Where a line below holds the string "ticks", that line goes into the answer.

- - - -

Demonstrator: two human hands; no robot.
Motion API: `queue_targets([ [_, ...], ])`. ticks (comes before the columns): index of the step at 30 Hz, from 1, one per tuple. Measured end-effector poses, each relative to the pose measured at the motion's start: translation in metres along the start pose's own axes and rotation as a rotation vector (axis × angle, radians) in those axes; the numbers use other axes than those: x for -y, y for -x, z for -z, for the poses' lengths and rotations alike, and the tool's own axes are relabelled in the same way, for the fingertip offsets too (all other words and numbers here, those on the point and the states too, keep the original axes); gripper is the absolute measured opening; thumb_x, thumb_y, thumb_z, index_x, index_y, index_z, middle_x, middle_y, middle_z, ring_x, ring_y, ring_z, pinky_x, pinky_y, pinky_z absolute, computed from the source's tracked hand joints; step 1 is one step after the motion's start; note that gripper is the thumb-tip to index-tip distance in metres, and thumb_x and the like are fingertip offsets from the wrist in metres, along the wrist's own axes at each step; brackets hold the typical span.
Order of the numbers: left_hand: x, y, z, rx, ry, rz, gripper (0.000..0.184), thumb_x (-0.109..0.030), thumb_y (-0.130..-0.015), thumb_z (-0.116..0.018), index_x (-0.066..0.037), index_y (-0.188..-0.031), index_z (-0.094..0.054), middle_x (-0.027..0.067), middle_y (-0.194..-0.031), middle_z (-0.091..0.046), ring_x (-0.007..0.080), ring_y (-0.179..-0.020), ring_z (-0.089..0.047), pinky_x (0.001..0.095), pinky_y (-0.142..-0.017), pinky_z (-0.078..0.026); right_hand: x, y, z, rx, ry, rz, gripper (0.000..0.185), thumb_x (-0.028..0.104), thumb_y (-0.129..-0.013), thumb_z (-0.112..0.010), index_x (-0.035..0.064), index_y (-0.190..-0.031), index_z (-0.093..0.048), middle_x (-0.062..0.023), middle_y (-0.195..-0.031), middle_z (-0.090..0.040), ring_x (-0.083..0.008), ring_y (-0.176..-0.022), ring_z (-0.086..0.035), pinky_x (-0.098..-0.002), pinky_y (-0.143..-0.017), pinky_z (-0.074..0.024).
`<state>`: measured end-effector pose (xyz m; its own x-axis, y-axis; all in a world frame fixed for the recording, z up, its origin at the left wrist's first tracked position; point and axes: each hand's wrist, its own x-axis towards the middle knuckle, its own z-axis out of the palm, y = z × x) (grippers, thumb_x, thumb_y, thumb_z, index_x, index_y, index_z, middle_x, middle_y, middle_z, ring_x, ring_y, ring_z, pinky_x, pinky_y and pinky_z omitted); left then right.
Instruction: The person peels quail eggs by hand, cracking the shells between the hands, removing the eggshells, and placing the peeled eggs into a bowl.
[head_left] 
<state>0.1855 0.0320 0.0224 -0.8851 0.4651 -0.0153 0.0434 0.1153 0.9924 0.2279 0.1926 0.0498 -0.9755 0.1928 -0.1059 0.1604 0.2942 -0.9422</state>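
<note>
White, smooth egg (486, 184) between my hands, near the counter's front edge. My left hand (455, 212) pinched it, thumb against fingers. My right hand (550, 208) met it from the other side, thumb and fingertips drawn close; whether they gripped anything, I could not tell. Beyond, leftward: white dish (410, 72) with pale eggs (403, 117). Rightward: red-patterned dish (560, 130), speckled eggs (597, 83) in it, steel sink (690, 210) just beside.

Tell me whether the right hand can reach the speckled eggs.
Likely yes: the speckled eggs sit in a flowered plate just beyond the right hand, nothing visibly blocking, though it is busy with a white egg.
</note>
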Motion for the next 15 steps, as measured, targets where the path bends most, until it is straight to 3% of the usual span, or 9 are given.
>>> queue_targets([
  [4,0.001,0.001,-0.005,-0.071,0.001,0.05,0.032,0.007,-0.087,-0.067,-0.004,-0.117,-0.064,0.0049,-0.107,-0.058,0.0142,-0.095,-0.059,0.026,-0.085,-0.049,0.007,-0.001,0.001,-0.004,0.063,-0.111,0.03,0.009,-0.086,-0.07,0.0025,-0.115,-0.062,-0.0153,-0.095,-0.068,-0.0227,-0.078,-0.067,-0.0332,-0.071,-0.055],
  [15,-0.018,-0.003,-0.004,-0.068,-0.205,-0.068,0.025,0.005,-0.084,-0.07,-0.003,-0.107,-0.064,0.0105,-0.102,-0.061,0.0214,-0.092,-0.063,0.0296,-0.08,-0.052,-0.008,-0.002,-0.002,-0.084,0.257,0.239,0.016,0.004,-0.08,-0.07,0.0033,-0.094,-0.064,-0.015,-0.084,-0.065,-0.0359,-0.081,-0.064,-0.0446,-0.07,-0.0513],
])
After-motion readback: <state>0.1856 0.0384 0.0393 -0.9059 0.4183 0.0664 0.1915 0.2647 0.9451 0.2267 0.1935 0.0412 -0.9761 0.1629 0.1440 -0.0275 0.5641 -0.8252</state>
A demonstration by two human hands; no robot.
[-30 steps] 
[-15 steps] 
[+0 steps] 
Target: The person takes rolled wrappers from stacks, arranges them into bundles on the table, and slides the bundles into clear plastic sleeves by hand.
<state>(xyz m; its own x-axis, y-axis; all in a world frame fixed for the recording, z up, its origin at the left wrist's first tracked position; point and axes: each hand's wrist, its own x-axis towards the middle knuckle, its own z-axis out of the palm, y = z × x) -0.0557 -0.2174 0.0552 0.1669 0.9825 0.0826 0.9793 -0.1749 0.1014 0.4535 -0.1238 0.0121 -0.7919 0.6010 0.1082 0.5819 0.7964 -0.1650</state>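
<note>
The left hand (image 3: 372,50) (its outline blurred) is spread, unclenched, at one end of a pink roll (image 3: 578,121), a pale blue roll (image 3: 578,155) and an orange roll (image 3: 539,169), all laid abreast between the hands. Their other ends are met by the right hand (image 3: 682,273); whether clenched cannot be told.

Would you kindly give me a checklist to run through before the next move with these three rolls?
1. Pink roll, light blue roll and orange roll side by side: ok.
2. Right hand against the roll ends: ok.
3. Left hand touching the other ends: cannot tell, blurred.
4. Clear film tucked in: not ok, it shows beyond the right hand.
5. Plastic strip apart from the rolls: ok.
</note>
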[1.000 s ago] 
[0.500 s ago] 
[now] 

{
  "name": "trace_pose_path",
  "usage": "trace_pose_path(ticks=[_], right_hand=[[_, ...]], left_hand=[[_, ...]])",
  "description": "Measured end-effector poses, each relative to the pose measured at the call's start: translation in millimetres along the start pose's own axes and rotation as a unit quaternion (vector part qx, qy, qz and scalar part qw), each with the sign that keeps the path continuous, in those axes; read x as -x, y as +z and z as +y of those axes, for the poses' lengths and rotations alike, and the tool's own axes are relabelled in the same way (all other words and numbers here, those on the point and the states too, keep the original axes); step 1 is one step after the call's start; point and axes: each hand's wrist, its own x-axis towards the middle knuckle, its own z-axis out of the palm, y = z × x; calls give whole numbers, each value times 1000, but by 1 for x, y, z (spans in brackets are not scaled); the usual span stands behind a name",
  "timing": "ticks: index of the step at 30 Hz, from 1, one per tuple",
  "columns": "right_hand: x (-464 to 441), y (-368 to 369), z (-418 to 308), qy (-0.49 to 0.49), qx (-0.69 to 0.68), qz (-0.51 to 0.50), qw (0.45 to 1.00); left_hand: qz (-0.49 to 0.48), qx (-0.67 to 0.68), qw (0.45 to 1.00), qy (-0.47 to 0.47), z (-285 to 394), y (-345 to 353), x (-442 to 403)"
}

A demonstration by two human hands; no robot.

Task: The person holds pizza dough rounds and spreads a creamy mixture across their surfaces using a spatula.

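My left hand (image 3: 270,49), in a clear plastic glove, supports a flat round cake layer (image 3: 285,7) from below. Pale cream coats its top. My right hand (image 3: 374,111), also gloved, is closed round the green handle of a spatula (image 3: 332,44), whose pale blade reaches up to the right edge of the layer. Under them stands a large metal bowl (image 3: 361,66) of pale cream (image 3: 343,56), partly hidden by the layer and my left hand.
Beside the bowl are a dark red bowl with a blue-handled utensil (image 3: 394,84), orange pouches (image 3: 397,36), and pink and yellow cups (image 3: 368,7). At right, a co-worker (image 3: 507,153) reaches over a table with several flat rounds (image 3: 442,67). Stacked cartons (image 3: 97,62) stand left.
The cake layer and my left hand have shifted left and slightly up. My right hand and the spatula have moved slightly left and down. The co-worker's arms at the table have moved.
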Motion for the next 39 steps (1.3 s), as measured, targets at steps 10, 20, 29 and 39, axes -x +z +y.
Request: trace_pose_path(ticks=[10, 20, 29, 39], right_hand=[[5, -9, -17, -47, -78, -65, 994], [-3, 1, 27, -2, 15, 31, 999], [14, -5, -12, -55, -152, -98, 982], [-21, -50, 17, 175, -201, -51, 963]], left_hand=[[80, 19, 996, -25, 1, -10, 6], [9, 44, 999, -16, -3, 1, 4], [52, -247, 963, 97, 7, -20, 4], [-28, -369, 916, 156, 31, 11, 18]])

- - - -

## EXERCISE SOLUTION
Motion API: `queue_targets([ [_, ...], ])`. ticks (comes before the columns): index of the step at 30 Hz, from 1, one per tuple. Measured end-effector poses, each relative to the pose measured at the motion's start: translation in metres along the start pose's own axes and rotation as a rotation vector (axis × angle, radians) in those axes; the numbers use other axes than those: x for -y, y for -x, z for -z, for the poses' lengths and rotations alike, and the tool's own axes are relabelled in the same way, for the fingertip offsets too (all other words and numbers here, those on the point and the states too, keep the original axes); gripper is the absolute measured opening; thumb_x, thumb_y, thumb_z, index_x, index_y, index_z, middle_x, middle_y, middle_z, ring_x, ring_y, ring_z, pinky_x, pinky_y, pinky_z absolute, computed from the source's tracked hand joints; step 1 is one step after the motion's start; note that gripper is the thumb-tip to index-tip distance in metres, and thumb_x and the like are fingertip offsets from the wrist in metres, along the wrist's own axes at each step; brackets hold the typical span.
  "usage": "trace_pose_path(ticks=[_], right_hand=[[_, ...]], left_hand=[[_, ...]])",
  "timing": "ticks: index of the step at 30 Hz, from 1, one per tuple",
Request: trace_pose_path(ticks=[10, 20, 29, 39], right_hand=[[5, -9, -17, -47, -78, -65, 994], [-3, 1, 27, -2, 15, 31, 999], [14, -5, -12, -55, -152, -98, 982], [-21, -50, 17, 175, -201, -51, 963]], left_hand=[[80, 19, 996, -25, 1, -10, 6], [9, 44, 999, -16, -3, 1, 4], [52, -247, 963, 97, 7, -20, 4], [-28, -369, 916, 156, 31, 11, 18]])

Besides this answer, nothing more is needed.